Choosing A Career Path

Choosing A Career Path

by Kathleen Gerry
Jobs People Do | JobsPeopleDo.com

Whether you are in grade 8 or grade 12, there is always pressure to choose a career. While the pressure increases as you get closer to graduation, it’s never a bad time to think about your future. The key to choosing a career is to follow the SMART goals formula. Always remember to set goals that are Specific, Measurable, Achievable, Realistic and Timed. This is a formula that is hugely useful when setting career goals.

To begin, start thinking about some hobbies, interests and/or school subjects that you enjoy. Ask yourself – what am I good at? What kinds of things do I like to do? Are you a people person or a person who prefers to work with machines and technology? Especially important is to know your preferences in terms of work environment. You are trying to set a specific goal, so think about if you would like to have an office job, be on your feet, or be outdoors doing work in the field. Whatever specific subject you choose to pursue, remember that there will be variety within each of them in terms of what kind of jobs are available.

Next, is to make the goal measurable. What time landmarks will be important to you? The first step could be choosing a subject of interest, then researching careers, then choosing a few careers of interest with similar requirements. Setting dates for each step is hugely important. Remember that your interests change, so some subjects can be ruled out very easily.

The next question is to ask yourself if the goal is achievable, and why not hit two birds with one stone and ask yourself if the goal is realistic at the same time. In other words, is the career you are choosing something that you really think you can do and achieve? Is the career compatible with the subjects you are able to succeed at?

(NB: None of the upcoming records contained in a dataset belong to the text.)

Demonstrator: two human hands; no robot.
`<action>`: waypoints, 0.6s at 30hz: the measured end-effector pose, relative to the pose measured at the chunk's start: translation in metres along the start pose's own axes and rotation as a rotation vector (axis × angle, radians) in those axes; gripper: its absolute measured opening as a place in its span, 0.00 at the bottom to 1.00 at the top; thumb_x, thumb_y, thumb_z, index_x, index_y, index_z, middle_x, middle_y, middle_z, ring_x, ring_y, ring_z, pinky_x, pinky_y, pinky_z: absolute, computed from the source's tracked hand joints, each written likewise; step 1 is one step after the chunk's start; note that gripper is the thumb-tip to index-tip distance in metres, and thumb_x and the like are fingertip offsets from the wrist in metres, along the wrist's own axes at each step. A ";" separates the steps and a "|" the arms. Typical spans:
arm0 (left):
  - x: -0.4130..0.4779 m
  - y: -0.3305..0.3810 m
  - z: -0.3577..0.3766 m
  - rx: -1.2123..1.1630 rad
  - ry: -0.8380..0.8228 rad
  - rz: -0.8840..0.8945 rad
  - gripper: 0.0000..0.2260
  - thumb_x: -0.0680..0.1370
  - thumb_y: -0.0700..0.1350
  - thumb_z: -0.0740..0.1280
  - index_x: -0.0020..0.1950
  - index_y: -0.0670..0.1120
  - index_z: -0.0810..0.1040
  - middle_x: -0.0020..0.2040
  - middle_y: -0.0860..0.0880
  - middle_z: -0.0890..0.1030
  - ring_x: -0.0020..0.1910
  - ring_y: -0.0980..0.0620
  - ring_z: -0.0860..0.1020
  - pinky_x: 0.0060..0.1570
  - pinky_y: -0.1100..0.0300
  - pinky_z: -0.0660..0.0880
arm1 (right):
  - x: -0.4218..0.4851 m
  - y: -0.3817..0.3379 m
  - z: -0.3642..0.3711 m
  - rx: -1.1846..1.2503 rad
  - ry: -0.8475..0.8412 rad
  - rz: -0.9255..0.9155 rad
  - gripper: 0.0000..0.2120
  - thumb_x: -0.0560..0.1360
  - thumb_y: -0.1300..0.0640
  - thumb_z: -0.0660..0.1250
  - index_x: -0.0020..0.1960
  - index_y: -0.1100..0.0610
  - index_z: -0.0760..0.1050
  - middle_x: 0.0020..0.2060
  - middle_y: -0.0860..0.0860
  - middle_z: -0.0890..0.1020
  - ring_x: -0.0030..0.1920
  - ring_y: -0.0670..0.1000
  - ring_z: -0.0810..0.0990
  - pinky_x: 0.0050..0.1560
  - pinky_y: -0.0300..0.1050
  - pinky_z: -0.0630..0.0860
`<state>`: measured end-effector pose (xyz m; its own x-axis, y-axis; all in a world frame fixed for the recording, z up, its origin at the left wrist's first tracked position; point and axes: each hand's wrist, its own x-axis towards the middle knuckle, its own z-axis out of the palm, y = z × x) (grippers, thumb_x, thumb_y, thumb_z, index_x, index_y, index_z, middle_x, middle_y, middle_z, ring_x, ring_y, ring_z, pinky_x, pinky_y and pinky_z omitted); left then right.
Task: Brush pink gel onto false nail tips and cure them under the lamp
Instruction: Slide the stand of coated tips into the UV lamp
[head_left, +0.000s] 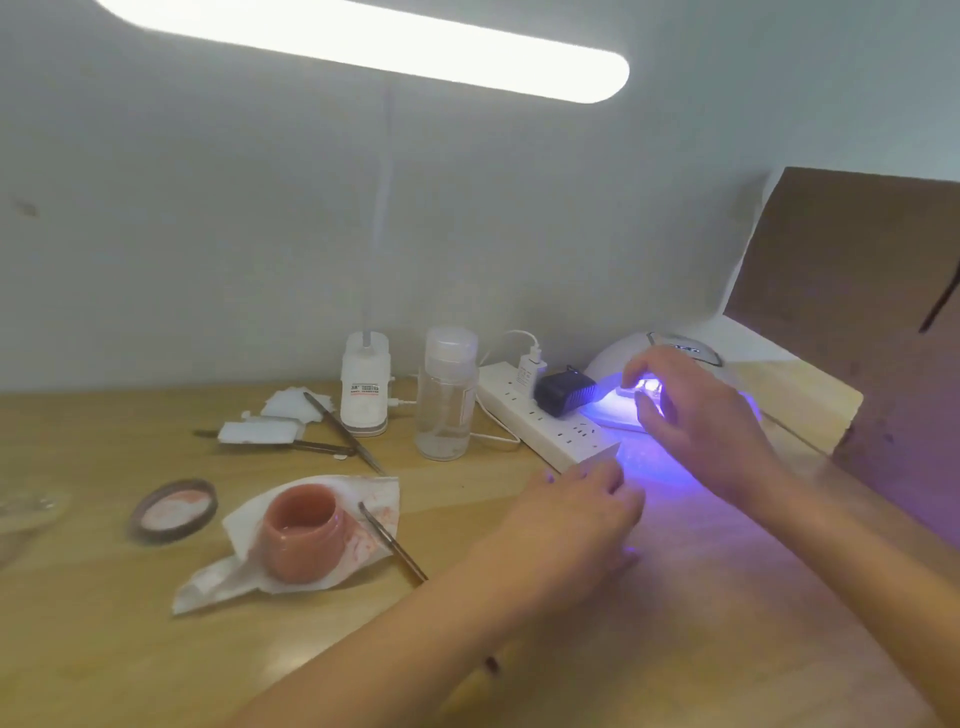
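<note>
Nearest, the left hand (576, 514) rests knuckles-up on the wooden table (130, 649), fingers curled down towards the violet glow; I cannot tell whether it holds anything. To its left the open jar (304, 530) of pink gel stands on a stained tissue (208, 587), with the brush (392, 543) lying just beside it, so brushing appears paused and curing looks like the step in hand. Farther and to the right, the right hand (696, 415) reaches into the mouth of the lit lamp (618, 358), thumb and fingers pinched on a small pale piece, washed out by the light, that I take for a nail tip (647, 387). To do this well, the tip should probably go fully under the dome, coated face up and level so the gel does not run, held only by its edges, and not dragged against the lamp's floor. The power strip (540, 431) sits just left of the lamp; its cords want avoiding.
</note>
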<state>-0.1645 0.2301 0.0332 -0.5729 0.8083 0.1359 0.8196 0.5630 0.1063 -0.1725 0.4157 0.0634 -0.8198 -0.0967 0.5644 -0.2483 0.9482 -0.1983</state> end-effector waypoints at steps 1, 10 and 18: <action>-0.012 0.001 -0.007 -0.006 0.068 0.013 0.15 0.83 0.50 0.61 0.67 0.45 0.70 0.68 0.45 0.67 0.67 0.43 0.67 0.65 0.47 0.62 | -0.013 -0.022 0.001 0.068 -0.038 -0.097 0.15 0.76 0.64 0.63 0.51 0.43 0.70 0.43 0.36 0.77 0.36 0.40 0.75 0.37 0.32 0.70; -0.212 -0.050 -0.015 -0.127 0.291 0.069 0.06 0.76 0.48 0.67 0.48 0.57 0.83 0.47 0.59 0.81 0.49 0.58 0.77 0.49 0.63 0.76 | -0.045 -0.195 0.036 0.344 -0.389 -0.570 0.32 0.67 0.69 0.65 0.61 0.38 0.70 0.52 0.32 0.74 0.40 0.38 0.70 0.34 0.27 0.72; -0.347 -0.154 -0.039 -0.212 0.472 -0.571 0.06 0.77 0.47 0.67 0.47 0.60 0.76 0.45 0.62 0.76 0.41 0.61 0.76 0.38 0.70 0.68 | -0.006 -0.322 0.118 0.262 -0.526 -0.627 0.30 0.74 0.62 0.61 0.73 0.45 0.57 0.60 0.46 0.67 0.46 0.53 0.77 0.38 0.52 0.75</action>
<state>-0.0923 -0.1434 0.0080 -0.8886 0.2163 0.4045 0.4038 0.7871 0.4662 -0.1486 0.0752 0.0294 -0.6080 -0.7684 0.1998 -0.7934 0.5786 -0.1891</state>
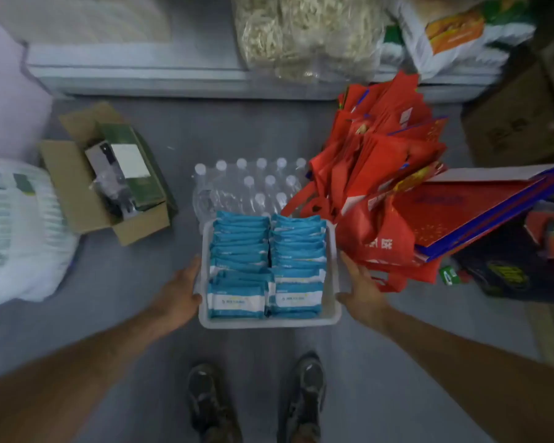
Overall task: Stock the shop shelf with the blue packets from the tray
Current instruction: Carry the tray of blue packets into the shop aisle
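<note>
A white plastic tray is held in front of me above the floor. Inside it stand two rows of blue packets with white labels, packed upright. My left hand grips the tray's left rim, thumb over the edge. My right hand grips the right rim in the same way. The far end of the tray hangs over a shrink-wrapped pack of water bottles on the floor.
An open cardboard box lies on the floor at left, beside a white sack. Red bags and red-and-blue flat bags pile up at right. A low grey shelf edge runs across the back. My shoes are below.
</note>
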### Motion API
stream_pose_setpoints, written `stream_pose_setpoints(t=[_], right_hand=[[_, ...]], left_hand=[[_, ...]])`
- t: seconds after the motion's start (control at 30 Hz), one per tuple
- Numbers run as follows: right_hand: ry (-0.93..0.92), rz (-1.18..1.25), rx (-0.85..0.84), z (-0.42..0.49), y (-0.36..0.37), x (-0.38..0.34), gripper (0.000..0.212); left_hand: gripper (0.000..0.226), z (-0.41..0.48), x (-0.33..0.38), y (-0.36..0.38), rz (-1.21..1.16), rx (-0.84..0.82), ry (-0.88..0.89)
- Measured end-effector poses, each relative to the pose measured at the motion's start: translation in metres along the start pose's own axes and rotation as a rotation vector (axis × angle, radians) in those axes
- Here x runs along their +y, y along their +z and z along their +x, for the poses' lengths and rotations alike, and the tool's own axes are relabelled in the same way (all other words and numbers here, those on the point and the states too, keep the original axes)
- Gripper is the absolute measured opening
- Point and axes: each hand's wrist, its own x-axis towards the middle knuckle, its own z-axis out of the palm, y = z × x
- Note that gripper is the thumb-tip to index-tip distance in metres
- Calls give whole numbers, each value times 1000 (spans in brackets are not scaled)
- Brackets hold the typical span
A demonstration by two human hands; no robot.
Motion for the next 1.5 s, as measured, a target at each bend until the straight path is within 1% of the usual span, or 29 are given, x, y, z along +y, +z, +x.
stream_pose_setpoints(t=[0.03, 0.1, 0.17, 0.27, 0.4, 0.47, 0.53, 0.63, 0.7, 0.73, 0.8, 0.83, 0.9, 0.93, 0.97, 1.0, 1.03, 1.07, 1.1, 1.13, 1.17, 1.2, 1.23, 1.3, 1.33, 1.37, 1.4, 1.43, 1.5], right_hand=[[1, -3, 28, 7, -4, -2, 106], [26, -3, 12, 25, 9, -3, 106], [-25, 38, 53, 33, 8, -14, 98], [-93, 10, 100, 44, 16, -19, 86], [-50, 63, 93, 56, 18, -17, 97], [-56, 78, 110, 49, 16, -19, 100], [-41, 120, 94, 39, 17, -24, 98], [-23, 142, 92, 19, 8, -38, 103], [-37, 149, 67, -4, -15, -60, 106], [-35, 138, 63, -10, -15, -62, 108], [-52, 143, 55, -36, -47, -86, 109], [-54, 135, 60, -42, -45, -88, 109], [-74, 136, 67, -67, -83, -113, 104], [-71, 128, 70, -71, -83, -114, 99], [-98, 120, 97, -86, -105, -128, 95], [-97, 124, 101, -99, -131, -143, 93], [-95, 124, 108, -99, -134, -141, 92], [-122, 147, 136, -116, -161, -154, 92], [-128, 173, 156, -132, -190, -166, 93], [-124, 171, 169, -133, -198, -167, 94], [-140, 186, 198, -155, -225, -174, 95], [-121, 209, 215, -179, -254, -183, 95], [-130, 211, 233, -179, -262, -184, 95], [-126, 235, 294, -229, -315, -185, 95], [-132, 236, 301, -229, -322, -189, 94], [-105, 281, 353, -258, -345, -179, 92], [-59, 318, 398, -292, -369, -171, 90], [-77, 338, 406, -292, -372, -170, 89], [-15, 414, 528, -361, -399, -139, 88]], left_hand=[[87, 5, 2, -3, -4, 26, 19], [89, 25, -10, 13, -12, 31, 26], [92, 31, -4, 15, -90, 56, 79], [94, 37, -3, 22, -145, 89, 128], [110, 51, -10, 20, -189, 62, 126], [112, 46, -3, 15, -177, 76, 99], [108, 40, 1, 12, -194, 80, 51], [106, 26, 5, 2, -203, 75, -1], [109, 6, 10, -20, -196, 93, 29], [108, -1, 4, -21, -188, 95, 28], [107, -29, 13, -48, -195, 93, 15], [108, -34, 6, -48, -209, 85, 5], [111, -62, 24, -82, -215, 125, 10], [113, -65, 19, -83, -215, 134, -7], [114, -80, 31, -103, -215, 185, 15], [114, -96, 47, -126, -242, 173, 14], [112, -99, 49, -126, -275, 169, 22], [109, -115, 66, -147, -288, 190, 63], [108, -132, 87, -171, -358, 160, 95], [109, -130, 86, -173, -376, 169, 92], [111, -149, 111, -194, -381, 200, 130], [112, -167, 134, -216, -390, 171, 159], [114, -169, 139, -221, -426, 174, 161], [112, -211, 201, -250, -402, 156, 251], [109, -217, 212, -254, -418, 192, 250], [106, -238, 249, -264, -390, 191, 305], [104, -257, 285, -272, -375, 143, 342], [103, -266, 292, -276, -363, 149, 339], [101, -295, 357, -279, -279, 90, 441]])
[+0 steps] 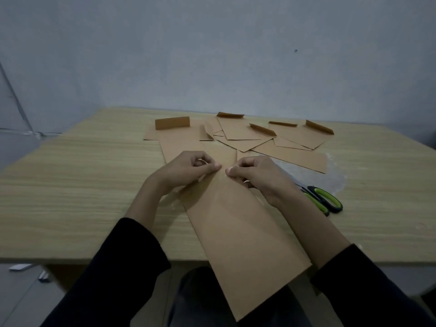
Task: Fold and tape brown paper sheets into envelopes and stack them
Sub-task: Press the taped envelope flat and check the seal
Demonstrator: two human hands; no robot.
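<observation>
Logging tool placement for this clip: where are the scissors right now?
In the head view, the scissors lie on the table just right of the right hand, blades partly hidden behind it.

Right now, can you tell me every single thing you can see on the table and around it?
folded paper sheet: one, brown, in front, near end hanging past the table edge
envelopes: at least five with raised flaps, brown, scattered at the far side
scissors: one pair, black and green handles, right of the sheet
table: one, light wood
wall: grey-blue, behind the table
paper scraps: two, white, on the floor at left
sleeves: two, black
left hand, right hand: both pinch the sheet's far edge
</observation>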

The last step is to ensure that your career goal is timed, in terms of setting realistic targets for completing each required step. If you want to be a lawyer, you will have to complete high school, university and law school. This is a considerable amount of time, so breaking it down into sizable chunks is your best shot at success. Remember that your interests might change as time goes by, but it’s better to be caught with a sketch of a plan than to be caught without any plan at all!